• [ACTIVITY]: Every line between the one containing "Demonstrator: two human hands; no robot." and the last line of the data, both included, is to be set down exactly, and pictures are to be omitted.

--- GIVEN MATERIAL Enclosed Below ---

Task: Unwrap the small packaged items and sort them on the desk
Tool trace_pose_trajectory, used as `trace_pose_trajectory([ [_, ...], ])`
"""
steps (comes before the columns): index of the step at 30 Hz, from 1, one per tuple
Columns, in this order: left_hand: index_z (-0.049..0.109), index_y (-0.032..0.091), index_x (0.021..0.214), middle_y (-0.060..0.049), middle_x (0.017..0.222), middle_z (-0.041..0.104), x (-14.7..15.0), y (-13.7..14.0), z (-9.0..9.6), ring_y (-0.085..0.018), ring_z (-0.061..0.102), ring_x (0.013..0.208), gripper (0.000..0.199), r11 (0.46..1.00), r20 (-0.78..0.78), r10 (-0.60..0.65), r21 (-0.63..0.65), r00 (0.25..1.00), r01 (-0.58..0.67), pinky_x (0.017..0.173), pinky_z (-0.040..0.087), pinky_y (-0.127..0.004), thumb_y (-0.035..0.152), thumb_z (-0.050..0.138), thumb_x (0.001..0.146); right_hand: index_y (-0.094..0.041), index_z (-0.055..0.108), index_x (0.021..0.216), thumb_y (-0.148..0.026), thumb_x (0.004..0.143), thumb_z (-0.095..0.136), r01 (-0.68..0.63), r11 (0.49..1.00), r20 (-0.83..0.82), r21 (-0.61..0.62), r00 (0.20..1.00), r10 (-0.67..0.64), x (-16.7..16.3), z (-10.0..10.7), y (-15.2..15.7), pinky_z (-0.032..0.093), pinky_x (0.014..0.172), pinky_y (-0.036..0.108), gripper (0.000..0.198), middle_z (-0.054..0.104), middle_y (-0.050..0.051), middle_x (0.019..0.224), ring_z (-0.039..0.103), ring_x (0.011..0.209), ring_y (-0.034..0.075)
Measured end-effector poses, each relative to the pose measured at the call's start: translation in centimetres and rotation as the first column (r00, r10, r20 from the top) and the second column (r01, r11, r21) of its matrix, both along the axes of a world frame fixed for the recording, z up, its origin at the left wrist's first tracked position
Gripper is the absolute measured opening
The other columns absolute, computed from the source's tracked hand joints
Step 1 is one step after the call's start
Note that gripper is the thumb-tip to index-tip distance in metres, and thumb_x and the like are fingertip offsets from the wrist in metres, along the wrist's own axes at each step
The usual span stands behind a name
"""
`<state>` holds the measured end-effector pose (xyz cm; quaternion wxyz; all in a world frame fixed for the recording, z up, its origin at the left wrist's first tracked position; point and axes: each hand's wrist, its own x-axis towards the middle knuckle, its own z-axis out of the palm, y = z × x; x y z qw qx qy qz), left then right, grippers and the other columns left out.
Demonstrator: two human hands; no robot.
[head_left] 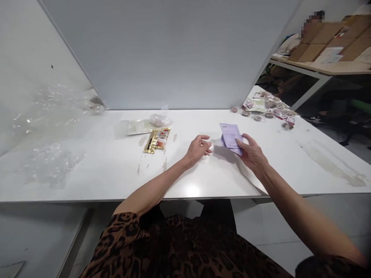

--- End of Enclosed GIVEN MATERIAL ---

• [WRITTEN ANSWER]:
Demonstrator: two human hands; no robot.
[head_left] 

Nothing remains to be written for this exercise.